Fatma Guenoune et Ousseynou Badiane

Il est temps que les gouvernements donnent la priorité à la vaccination contre le HPV en tant que service de santé publique afin de réduire le nombre de vies perdues à cause de cette maladie évitable.

Les organisations internationales de santé publique, les gouvernements et les acteurs du secteur de la santé, en particulier ici en Afrique, devront s’engager à mettre en œuvre des stratégies visant à faire bénéficier davantage aux jeunes filles le vaccin contre le HPV et à dépister régulièrement le virus du HPV chez les femmes.

Nous appelons les chefs d’État et de gouvernement africains, en cette Journée internationale des femmes, à adopter le thème de cette année : ” Briser les préjugés “. Nous devons fournir des soins de santé équitables et inclusifs aux femmes et aux jeunes filles afin de les protéger des ravages du cancer du col de l’utérus.

Nous leur demandons de prendre position en ce jour pour les femmes – pour combler les lacunes qui entravent la distribution des vaccins et à mettre en œuvre de toute urgence des politiques en faveur d’un dépistage et d’un traitement accessibles à toutes les femmes.

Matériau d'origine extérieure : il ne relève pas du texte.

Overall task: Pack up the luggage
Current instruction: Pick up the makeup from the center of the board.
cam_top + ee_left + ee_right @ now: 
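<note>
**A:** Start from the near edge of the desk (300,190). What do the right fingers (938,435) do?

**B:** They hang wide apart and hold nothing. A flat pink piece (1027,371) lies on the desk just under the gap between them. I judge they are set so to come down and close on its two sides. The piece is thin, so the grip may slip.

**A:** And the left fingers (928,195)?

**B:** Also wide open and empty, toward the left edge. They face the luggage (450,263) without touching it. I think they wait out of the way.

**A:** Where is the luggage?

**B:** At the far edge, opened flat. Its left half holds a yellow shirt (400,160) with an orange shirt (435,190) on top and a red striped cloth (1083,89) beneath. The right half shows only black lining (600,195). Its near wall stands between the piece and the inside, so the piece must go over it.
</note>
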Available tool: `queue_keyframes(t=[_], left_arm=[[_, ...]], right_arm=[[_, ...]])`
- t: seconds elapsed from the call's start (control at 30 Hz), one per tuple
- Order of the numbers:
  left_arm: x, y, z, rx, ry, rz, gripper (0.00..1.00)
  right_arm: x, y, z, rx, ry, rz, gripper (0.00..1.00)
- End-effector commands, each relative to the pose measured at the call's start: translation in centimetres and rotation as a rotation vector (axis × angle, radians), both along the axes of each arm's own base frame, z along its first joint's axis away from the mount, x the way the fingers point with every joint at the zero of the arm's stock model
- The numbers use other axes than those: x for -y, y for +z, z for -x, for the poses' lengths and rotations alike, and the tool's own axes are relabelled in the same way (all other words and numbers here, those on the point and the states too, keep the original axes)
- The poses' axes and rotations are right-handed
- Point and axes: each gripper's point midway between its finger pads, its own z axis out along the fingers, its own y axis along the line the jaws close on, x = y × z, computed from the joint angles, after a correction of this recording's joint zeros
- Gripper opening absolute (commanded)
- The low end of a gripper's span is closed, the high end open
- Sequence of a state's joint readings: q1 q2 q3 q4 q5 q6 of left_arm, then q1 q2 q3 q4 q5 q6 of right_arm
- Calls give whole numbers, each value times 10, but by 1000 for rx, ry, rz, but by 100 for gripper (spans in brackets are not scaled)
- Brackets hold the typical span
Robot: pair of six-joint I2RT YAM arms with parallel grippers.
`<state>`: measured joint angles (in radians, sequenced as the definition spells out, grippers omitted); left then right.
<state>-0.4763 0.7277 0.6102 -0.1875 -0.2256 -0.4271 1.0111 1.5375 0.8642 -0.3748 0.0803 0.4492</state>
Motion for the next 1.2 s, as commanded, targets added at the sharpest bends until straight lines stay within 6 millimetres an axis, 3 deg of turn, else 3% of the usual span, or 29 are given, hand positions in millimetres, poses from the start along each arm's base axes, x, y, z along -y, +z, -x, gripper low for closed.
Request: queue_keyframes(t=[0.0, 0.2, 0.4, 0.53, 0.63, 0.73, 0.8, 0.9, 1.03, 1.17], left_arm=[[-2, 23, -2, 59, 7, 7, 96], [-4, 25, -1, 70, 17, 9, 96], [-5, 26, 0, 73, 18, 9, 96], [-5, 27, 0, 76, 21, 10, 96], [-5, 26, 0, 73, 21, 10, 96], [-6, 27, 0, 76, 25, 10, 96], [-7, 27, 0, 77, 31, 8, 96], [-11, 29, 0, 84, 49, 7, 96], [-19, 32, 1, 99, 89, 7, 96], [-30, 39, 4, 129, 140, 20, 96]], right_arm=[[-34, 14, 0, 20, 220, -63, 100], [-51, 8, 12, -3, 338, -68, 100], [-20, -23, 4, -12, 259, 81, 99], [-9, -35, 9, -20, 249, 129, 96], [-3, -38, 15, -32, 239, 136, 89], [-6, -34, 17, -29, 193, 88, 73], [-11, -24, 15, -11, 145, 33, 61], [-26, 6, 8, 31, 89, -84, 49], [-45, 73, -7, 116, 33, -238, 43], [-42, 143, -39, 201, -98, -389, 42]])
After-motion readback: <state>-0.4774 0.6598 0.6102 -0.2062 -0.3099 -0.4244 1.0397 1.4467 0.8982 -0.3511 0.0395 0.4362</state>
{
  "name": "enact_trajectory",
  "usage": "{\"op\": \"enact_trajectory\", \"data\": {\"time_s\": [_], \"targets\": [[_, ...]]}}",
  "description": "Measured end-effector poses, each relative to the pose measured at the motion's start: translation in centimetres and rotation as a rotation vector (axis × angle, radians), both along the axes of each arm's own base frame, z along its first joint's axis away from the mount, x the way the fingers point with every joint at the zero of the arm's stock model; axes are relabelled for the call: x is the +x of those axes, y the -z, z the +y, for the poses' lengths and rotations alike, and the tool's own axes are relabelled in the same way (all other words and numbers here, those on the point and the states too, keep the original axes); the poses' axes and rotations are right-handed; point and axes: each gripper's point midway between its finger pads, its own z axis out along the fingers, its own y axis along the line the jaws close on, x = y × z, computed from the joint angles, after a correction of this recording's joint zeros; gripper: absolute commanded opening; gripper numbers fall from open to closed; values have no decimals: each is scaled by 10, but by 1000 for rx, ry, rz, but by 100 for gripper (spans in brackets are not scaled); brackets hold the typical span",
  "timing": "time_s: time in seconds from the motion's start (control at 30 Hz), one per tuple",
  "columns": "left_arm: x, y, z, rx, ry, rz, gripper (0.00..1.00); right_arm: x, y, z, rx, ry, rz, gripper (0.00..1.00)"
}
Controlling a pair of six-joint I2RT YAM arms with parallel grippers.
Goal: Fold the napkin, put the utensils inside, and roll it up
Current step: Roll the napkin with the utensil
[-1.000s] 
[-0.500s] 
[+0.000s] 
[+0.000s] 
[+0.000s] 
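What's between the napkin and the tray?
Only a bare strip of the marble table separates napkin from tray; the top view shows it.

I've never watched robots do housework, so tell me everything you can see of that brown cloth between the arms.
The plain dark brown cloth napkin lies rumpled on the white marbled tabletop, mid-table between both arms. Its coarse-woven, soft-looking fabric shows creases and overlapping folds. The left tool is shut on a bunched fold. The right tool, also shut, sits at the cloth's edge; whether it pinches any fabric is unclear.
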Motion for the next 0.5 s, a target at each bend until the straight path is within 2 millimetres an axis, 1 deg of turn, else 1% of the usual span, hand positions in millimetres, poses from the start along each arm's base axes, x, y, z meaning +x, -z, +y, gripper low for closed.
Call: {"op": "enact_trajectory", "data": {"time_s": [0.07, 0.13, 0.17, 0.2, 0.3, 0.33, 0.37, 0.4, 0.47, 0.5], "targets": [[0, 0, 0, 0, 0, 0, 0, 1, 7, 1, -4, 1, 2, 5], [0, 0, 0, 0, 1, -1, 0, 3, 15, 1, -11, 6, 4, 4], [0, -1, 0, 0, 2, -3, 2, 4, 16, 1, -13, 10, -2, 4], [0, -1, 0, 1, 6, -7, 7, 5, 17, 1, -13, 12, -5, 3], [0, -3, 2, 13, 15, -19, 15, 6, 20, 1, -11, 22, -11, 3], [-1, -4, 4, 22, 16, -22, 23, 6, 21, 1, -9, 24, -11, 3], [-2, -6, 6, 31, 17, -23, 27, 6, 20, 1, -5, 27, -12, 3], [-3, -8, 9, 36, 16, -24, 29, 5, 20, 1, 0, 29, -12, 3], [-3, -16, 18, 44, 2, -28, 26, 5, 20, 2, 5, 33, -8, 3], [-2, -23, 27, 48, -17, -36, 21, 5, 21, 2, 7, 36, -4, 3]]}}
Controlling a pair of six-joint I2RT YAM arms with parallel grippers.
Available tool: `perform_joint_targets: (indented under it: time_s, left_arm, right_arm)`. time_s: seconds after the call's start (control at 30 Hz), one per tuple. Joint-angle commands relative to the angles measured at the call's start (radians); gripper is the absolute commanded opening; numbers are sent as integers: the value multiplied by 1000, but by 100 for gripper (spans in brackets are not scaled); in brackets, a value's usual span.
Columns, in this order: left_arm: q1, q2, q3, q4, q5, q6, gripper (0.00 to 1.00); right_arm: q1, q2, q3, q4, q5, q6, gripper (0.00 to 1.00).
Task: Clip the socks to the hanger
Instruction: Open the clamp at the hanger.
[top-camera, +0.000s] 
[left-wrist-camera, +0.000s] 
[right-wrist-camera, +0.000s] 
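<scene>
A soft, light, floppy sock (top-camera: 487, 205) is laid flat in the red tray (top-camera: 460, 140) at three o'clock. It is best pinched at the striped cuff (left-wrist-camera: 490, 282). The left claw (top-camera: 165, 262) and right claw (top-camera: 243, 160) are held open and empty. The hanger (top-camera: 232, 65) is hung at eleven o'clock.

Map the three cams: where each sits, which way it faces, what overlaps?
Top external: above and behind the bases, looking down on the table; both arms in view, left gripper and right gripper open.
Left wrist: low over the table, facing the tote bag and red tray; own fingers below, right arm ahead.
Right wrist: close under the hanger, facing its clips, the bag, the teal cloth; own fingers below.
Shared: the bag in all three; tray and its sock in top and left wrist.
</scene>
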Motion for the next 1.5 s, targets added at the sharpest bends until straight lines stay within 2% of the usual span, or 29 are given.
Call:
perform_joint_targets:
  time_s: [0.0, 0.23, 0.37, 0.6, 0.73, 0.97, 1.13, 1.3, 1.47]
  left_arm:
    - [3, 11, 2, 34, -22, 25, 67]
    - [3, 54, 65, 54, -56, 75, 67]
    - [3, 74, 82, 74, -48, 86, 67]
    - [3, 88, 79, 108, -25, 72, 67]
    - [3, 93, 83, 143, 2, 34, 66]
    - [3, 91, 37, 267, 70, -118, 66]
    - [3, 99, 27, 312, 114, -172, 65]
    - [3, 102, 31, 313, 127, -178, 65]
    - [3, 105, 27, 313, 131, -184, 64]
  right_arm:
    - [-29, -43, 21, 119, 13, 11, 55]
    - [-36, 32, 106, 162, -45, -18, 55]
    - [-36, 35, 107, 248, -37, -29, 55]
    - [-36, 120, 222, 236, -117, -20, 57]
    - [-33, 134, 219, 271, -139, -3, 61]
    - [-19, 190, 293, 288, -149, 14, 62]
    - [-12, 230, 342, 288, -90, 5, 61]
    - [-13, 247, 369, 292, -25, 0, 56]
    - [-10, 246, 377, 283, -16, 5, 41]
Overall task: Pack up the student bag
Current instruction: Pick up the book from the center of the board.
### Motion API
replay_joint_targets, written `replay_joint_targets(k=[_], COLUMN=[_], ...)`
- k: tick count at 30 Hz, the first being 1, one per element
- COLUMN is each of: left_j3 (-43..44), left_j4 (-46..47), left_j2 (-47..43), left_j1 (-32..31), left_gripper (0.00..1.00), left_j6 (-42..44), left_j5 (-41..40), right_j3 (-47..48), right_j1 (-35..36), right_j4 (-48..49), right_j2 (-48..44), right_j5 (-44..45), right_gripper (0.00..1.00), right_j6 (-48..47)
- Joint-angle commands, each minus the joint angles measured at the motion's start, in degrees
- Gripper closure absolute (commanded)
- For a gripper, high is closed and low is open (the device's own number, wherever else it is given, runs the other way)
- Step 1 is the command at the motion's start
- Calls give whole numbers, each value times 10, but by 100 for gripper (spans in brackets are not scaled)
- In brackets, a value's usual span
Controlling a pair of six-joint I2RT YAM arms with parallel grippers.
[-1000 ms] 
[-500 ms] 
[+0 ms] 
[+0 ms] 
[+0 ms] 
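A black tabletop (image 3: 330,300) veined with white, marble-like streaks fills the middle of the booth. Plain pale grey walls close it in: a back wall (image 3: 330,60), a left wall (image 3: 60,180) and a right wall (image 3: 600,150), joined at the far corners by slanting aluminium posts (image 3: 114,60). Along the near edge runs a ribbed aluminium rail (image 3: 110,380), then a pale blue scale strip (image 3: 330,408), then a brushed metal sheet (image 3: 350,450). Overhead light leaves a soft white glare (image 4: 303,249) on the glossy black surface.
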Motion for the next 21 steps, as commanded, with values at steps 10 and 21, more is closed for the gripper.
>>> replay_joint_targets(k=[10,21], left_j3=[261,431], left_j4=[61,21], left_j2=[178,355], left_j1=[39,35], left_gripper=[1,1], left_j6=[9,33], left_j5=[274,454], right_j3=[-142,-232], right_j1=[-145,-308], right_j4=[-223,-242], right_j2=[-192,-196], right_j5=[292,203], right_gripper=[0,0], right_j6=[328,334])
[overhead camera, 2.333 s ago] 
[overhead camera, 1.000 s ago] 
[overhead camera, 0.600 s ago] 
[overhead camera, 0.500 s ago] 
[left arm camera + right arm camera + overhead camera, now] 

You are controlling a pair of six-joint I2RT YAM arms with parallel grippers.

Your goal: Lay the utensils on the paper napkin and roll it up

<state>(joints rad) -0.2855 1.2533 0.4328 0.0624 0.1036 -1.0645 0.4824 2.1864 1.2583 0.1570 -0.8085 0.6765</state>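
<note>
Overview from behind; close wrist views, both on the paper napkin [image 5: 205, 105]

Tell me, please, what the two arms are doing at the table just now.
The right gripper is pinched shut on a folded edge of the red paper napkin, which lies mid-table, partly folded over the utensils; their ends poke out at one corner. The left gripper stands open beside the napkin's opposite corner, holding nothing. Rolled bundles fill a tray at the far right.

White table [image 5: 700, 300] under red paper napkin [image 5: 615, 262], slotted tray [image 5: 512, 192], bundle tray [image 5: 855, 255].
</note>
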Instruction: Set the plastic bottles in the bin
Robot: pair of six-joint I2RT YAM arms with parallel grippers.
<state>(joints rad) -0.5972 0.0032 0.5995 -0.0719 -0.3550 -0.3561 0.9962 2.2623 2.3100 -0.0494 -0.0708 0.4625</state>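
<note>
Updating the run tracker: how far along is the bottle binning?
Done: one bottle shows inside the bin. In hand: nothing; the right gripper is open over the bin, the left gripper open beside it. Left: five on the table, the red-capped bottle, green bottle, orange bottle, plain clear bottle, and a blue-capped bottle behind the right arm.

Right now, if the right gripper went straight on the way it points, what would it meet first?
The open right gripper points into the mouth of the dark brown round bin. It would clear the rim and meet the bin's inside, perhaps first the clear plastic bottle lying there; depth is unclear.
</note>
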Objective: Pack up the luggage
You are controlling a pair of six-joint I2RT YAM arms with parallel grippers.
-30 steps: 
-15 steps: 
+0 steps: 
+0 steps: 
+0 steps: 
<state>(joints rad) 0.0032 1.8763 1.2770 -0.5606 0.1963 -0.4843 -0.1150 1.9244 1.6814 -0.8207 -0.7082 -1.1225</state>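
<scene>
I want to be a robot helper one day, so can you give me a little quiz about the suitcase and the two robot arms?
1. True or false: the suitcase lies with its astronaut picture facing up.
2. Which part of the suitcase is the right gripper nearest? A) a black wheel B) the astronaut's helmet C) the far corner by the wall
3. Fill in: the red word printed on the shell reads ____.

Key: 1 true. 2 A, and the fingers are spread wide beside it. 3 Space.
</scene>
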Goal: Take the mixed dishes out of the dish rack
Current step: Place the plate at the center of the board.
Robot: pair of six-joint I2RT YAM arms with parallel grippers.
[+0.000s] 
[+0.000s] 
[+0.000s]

Ensemble, nous pouvons mettre fin à ces souffrances inutiles causées par un cancer que l’on peut à la fois prévenir et guérir, s’il est détecté suffisamment tôt.

Références

[1] World Health Organization. At least 80 Million Children Under One At Risk of Diseases such as Diphtheria, Measles and Polio as COVID-19 Disrupts Routine Vaccination Efforts, Warn Gavi, WHO and UNICEF. https://www.who.int/news/item/22-05-2020-at-least-80-million-children-under-one-at-risk-of-diseases-such-as-diphtheria-measles-and-polio-as-covid-19-disrupts-routine-vaccination-efforts-warn-gavi-who-and-unicef  May 22, 2020. Accessed February 21, 2022.